In the 20th century, the order has spread outside Afghanistan and the Indian subcontinent. Chishti teachers have established centers in the United Kingdom, United States, Canada, Australia, Eastern and Southern Africa.

Guiding principles

[edit]

The Chishti shaykhs have stressed the importance of keeping a distance from worldly power.[3] A ruler could be a patron or a disciple, but he or she was always to be treated as just another devotee. A Chishti teacher should not attend the court or be involved in matters of state, as this will corrupt the soul with worldly matters. In his last discourse to his slaves Khawaja Moinuddin Chishti said:

Never seek any help, charity, or favors from anybody except God. Never go to the courts of kings, but never refuse to bless and help the needy and the poor, the widow, and the orphan, if they come to your door.[4]

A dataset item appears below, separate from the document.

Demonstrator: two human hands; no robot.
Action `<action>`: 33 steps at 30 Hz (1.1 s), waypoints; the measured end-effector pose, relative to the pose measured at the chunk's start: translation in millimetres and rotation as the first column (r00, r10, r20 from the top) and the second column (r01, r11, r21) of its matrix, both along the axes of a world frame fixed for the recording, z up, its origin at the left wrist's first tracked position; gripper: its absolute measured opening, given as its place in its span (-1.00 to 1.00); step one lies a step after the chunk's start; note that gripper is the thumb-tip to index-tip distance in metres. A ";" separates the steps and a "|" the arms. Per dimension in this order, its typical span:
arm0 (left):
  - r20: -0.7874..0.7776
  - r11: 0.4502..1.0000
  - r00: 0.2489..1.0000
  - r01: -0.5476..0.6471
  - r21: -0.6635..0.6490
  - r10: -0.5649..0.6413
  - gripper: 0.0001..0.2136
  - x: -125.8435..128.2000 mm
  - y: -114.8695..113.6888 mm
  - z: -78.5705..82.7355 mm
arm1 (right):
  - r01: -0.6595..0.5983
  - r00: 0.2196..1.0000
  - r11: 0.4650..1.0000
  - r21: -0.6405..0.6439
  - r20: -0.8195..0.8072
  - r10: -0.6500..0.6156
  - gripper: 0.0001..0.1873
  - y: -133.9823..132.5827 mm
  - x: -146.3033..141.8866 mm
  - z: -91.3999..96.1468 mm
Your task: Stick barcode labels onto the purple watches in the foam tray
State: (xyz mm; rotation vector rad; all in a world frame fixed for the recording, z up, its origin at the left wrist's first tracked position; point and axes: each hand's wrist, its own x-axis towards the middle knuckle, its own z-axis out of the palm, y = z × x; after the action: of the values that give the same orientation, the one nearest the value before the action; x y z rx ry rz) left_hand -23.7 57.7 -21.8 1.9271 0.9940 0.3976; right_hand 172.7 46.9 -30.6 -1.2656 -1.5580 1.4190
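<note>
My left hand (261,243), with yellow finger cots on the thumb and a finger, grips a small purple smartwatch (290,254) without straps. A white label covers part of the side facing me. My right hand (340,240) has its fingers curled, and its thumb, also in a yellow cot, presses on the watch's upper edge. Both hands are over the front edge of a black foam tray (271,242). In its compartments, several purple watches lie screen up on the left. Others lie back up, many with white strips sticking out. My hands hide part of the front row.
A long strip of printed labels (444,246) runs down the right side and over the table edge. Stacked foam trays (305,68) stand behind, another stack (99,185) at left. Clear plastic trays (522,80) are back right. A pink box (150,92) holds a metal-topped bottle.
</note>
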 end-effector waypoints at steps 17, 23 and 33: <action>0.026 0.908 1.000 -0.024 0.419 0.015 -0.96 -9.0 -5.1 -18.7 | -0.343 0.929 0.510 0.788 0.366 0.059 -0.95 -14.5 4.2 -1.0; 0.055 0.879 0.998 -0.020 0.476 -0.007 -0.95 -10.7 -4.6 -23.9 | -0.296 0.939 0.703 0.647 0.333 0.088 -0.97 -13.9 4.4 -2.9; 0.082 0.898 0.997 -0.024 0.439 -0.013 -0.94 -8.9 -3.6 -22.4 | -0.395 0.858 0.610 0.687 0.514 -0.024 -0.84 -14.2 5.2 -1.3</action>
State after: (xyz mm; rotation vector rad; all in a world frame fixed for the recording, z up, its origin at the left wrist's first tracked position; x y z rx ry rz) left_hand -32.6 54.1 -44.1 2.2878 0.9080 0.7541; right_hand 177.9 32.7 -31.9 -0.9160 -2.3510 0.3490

Qawwali at Nizamuddin Auliya's shrine

Chishti practice is also notable for Sama: evoking the divine presence by listening to and losing oneself in a form of music and poetry, usually Qawwali.[5] The Chishti, and some other Sufi orders, believe that Sama can help devotees forget self in the love of Allah. However, the order also insists that followers observe the full range of Muslim obligations; it does not dismiss them as mere legalism, as some strands of Sufism have done.[5]

However some Qadiris point out that the Chishti Order and Moinuddin Chishti never permitted musical instruments, and cite a Chishti, Muhammad Ibn Mubarak Kirmani, the Mureed of Khwaja Fareed al-Deen Ganj-e-Shakar, who wrote in his Siyar al-Awliya that Nizamuddin Auliya said the following:[6]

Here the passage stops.